Our Strategy for 2020 - 2025
Deafblind UK was founded in 1928 by a small group of deafblind people and their carers. The then named National Deaf-Blind Helpers League set out to improve social conditions for people who were deafblind encouraging confidence and providing practical help. These are the same outcomes that matter to people with deafblindness today and they are encapsulated in our mission that underpins our service delivery.
We are proud of our heritage but equally ambitious for our future. We have seen a lot of positive changes over the years, but for people living with deafblindness or varying degrees of dual sensory loss we’re entering a new era of possibilities and challenges. As an organisation, it is vital we continue to change and innovate to ensure our services meet the needs of our members and that we extend our reach to as many people with deafblindness or dual sensory loss and their families as possible.
Deafblind UK is a membership organisation for and led by people who are deafblind. This strategy, which will define our service delivery until 2025, has been shaped and informed by their views, experiences and opinions. We have also learned from the experience gained by our staff and volunteers who support people who are deafblind.
Articles of Association
Deafblind UK has the following objects in our Articles of Association which determine that the purpose of our charity is to support and enable people who are deafblind to live the life they choose by;
- Providing support workers, and support and training to our support workers
- Providing specially designed or adapted housing, and items, services or facilities
- Promoting social inclusion by:
- providing education and information to support and enable deafblind people to integrate into society.
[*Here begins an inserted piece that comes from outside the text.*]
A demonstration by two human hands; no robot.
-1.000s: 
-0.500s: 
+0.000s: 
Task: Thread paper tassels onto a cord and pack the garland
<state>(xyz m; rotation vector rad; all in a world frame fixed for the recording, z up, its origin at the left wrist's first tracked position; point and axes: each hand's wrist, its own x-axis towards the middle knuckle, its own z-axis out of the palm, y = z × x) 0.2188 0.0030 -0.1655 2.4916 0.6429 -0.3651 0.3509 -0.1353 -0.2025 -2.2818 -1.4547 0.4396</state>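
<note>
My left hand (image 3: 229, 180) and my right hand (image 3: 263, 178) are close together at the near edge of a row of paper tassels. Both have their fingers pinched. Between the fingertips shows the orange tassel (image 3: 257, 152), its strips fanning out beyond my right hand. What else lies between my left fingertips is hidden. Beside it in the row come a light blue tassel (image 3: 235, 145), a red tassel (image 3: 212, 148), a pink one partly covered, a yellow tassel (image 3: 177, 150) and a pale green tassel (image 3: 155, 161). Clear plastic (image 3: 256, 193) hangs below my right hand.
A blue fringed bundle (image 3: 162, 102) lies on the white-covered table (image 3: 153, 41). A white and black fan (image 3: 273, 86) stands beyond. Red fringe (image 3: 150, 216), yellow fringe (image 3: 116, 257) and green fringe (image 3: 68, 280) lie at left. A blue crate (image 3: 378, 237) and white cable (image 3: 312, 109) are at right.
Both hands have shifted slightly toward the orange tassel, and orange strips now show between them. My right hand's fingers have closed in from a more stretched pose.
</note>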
- raising public awareness of the issues affecting deafblind people, both generally and in relation to their social exclusion.
- providing social groups, forums, advocacy and general support.
- providing recreational facilities and opportunities for deafblind people.
Our mission is to work with people who are deafblind, making connections and delivering quality support and information to enable people who are deafblind to live more independently and with greater confidence and increased control.
Our vision for the future is a society where people with sight and hearing loss can live a full life. We will achieve this through the strategic objectives defined in this strategy.
The Care Act 2014 defines deafblindness as a condition where an individual’s combined sight and hearing impairment cause difficulties with communication, access to information and mobility, which includes people with progressive sight and hearing loss.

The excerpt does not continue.